Высокая точность и специфичность ПЦР-диагностики, которая позволяет находить уникальный генетический фрагмент в сложном биологическом образце, достигается за счёт нескольких факторов. Главный из них — это уникальность праймеров. Они синтезируются таким образом, чтобы идеально подходить только к тому участку ДНК, который является целью исследования (например, гену вируса или мутантному гену человека). Если в образце нет искомого фрагмента, праймерам просто не с чем будет связываться и реакция амплификации не начнётся.

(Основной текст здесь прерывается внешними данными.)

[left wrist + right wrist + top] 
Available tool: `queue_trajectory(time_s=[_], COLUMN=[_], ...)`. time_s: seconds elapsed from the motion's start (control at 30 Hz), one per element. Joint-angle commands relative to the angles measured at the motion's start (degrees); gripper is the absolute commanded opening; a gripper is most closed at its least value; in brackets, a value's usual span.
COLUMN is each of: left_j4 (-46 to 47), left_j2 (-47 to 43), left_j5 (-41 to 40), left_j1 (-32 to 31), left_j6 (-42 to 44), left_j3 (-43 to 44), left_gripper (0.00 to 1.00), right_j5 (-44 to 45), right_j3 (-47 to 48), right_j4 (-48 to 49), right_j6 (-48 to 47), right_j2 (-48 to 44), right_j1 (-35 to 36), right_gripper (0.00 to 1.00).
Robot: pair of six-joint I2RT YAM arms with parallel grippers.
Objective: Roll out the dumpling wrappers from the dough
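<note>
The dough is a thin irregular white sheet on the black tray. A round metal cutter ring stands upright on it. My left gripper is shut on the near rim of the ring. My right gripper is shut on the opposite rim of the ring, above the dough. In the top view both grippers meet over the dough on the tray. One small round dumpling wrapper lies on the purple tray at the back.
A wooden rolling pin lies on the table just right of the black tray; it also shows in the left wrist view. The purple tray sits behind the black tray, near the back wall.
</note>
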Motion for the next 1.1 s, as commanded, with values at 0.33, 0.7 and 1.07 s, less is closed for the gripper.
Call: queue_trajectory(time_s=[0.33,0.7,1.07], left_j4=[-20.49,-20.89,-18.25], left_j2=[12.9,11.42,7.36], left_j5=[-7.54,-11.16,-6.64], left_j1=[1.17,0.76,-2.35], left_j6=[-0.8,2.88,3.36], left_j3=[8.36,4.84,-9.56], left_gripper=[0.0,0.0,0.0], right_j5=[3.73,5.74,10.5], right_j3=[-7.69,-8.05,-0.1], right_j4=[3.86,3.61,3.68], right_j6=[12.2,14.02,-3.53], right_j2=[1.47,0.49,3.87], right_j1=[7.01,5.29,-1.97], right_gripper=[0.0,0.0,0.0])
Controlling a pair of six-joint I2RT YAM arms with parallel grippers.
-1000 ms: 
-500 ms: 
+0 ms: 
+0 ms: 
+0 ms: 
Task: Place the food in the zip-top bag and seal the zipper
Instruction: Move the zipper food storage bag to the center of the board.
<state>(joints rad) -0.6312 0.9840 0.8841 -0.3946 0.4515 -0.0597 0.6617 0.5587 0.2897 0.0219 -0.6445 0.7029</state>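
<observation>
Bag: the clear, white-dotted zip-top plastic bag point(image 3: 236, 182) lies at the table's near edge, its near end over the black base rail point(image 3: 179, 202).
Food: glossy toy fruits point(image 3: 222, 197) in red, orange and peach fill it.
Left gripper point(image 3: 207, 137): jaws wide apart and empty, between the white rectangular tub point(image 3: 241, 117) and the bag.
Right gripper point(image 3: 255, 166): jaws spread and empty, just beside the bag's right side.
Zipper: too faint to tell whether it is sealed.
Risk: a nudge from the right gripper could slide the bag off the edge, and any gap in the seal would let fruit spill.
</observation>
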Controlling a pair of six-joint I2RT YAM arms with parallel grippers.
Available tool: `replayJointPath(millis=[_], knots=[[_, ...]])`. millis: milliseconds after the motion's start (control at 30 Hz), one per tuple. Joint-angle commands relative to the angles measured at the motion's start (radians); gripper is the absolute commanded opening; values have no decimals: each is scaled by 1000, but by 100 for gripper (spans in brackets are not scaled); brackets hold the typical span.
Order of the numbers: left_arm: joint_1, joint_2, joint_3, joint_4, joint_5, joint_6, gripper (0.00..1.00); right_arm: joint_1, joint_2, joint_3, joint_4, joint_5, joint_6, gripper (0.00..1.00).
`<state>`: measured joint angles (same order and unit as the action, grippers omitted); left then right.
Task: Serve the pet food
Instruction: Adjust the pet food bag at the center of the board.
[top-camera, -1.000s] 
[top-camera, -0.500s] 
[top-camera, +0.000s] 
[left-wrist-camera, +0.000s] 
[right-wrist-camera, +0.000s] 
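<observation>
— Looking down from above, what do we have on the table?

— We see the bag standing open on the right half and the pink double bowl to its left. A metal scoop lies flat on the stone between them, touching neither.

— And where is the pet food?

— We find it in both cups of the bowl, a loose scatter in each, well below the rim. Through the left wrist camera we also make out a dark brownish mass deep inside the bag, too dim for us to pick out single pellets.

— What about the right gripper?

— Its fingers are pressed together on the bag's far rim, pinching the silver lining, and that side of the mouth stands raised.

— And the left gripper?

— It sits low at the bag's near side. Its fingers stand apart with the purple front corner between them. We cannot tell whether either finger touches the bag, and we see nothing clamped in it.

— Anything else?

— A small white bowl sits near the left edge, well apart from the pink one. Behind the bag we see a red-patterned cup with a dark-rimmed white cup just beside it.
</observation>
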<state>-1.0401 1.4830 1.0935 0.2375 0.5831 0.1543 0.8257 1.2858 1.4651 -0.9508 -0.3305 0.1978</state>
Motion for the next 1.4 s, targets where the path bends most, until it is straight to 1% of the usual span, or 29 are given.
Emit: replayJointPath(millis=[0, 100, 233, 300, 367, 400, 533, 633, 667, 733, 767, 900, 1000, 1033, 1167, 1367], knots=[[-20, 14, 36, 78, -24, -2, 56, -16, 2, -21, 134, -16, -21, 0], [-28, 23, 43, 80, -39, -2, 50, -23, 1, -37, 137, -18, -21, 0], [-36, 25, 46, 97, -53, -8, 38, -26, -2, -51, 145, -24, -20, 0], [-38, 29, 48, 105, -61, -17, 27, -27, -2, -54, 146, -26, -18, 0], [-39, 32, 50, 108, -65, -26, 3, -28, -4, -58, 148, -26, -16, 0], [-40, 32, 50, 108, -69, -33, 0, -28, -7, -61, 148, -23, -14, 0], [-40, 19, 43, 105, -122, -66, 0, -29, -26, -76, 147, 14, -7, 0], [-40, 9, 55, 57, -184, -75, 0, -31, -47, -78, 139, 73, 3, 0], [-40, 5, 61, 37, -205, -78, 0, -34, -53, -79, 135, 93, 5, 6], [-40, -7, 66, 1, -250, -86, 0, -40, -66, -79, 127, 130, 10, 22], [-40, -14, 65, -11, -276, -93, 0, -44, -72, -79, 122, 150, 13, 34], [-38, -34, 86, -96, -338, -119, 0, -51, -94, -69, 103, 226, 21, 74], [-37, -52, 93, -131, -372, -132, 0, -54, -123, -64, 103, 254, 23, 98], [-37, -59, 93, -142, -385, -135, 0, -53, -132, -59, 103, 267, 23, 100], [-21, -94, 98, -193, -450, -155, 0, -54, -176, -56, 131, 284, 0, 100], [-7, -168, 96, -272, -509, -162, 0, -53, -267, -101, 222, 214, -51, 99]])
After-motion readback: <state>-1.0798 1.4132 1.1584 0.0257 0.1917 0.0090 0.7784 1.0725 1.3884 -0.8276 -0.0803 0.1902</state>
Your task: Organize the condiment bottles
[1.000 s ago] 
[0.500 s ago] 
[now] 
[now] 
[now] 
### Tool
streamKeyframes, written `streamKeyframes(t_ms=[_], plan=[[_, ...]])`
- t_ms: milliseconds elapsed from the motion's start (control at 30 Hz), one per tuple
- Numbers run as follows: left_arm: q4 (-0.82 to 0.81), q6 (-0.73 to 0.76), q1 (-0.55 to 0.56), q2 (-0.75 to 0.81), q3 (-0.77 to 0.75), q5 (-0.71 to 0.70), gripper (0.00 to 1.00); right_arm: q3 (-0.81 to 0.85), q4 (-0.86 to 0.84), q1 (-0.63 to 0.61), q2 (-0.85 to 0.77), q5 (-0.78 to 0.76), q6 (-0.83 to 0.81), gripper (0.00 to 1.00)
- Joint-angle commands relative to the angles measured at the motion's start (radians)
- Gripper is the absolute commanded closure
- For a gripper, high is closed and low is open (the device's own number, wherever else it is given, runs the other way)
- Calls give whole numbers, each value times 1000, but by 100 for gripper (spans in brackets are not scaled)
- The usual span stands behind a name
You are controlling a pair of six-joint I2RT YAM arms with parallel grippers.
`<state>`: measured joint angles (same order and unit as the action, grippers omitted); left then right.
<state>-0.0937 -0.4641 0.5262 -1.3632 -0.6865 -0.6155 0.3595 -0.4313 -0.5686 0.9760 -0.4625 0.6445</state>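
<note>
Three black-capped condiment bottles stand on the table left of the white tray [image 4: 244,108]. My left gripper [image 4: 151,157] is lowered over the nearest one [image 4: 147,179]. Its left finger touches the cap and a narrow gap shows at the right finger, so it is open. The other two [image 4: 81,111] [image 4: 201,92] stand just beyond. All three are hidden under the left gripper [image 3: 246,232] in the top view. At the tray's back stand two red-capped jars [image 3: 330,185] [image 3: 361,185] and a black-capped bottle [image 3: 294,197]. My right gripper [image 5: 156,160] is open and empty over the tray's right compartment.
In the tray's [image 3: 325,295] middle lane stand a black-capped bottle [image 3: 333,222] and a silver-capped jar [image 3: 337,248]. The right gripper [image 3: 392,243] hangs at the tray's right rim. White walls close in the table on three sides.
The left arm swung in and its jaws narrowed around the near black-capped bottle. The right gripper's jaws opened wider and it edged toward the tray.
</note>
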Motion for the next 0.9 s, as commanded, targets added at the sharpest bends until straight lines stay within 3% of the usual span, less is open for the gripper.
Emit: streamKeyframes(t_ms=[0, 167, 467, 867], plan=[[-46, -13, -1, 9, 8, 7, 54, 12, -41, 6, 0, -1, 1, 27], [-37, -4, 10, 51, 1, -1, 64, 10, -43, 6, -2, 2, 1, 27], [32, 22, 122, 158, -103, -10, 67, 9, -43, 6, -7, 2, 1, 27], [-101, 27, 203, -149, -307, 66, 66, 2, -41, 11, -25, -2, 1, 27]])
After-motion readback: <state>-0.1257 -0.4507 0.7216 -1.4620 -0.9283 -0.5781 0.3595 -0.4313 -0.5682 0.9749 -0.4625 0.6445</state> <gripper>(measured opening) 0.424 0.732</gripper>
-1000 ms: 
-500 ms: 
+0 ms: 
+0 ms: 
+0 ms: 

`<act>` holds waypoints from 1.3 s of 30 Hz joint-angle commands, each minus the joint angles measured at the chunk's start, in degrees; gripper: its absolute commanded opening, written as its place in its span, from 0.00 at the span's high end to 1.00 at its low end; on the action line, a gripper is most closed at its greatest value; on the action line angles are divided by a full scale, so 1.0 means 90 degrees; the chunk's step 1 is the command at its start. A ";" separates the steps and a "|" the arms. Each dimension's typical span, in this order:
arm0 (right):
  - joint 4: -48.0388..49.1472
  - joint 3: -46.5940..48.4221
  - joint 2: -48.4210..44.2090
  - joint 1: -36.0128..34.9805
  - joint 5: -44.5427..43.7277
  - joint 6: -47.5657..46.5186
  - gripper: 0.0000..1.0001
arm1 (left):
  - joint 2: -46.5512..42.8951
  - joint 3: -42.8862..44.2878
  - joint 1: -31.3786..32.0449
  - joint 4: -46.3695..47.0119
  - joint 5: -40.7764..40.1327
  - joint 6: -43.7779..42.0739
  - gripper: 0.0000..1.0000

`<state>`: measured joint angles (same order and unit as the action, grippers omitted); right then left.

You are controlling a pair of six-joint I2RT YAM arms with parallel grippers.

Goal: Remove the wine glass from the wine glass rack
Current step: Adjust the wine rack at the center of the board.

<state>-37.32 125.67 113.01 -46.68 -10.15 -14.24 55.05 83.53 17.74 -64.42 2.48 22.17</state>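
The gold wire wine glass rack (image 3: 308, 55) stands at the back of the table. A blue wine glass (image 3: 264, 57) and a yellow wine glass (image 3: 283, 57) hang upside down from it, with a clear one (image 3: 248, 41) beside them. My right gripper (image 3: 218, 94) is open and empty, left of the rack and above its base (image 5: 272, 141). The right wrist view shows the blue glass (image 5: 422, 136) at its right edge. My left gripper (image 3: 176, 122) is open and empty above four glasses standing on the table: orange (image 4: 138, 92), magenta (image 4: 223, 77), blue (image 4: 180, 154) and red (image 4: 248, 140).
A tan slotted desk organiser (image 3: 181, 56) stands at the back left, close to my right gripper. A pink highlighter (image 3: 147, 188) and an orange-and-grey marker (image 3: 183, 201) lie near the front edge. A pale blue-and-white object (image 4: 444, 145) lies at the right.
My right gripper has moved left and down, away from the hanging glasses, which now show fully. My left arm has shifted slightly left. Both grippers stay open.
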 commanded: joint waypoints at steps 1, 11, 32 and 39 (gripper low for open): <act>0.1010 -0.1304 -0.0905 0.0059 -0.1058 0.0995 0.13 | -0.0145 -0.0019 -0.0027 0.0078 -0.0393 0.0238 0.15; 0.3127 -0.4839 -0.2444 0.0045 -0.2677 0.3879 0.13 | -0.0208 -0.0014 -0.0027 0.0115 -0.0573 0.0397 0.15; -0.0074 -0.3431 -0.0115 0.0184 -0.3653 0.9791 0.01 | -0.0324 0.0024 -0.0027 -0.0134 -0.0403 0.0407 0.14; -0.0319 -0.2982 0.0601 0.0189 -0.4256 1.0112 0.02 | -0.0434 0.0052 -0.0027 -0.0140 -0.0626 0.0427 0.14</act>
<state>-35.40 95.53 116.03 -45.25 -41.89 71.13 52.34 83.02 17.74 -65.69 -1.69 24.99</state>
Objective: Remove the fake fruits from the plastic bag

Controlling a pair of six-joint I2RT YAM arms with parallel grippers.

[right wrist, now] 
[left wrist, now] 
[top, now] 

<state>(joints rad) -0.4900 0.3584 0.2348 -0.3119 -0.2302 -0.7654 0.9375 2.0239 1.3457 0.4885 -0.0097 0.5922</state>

Вторым важным фактором является строгий контроль температурных режимов в термоциклере. Температура отжига подбирается таким образом, чтобы обеспечить прочное связывание праймеров только с полностью комплементарной им последовательностью. Любые неспецифические, частичные связывания при такой температуре будут нестойкими и не приведут к запуску синтеза. Таким образом, сочетание уникально подобранных праймеров и точного температурного контроля гарантирует, что копироваться будет только нужный участок ДНК, исключая ложноположительные результаты.

Список литературы

1. Альбертс Б., Брей Д., Льюис Дж. и др. Молекулярная биология клетки: в 3 т. — М.: Мир, 1994.
2. Глик Б., Пастернак Дж. Молекулярная биотехнология. Принципы и применение. — М.: Мир, 2002. — 589 с.
3. Ребриков Д. В., Саматов Г. А., Трофимов Д. Ю. ПЦР «в реальном времени». — М.: БИНОМ. Лаборатория знаний, 2009. — 223 с.
4. Клиническая лабораторная диагностика: национальное руководство: в 2 т. / под ред. В. В. Долгова, В. В. Меньшикова. — М.: ГЭОТАР-Медиа, 2012.
5. Щелкунов С. Н. Генетическая инженерия. — Новосибирск: Сибирское университетское издательство, 2004. — 496 с.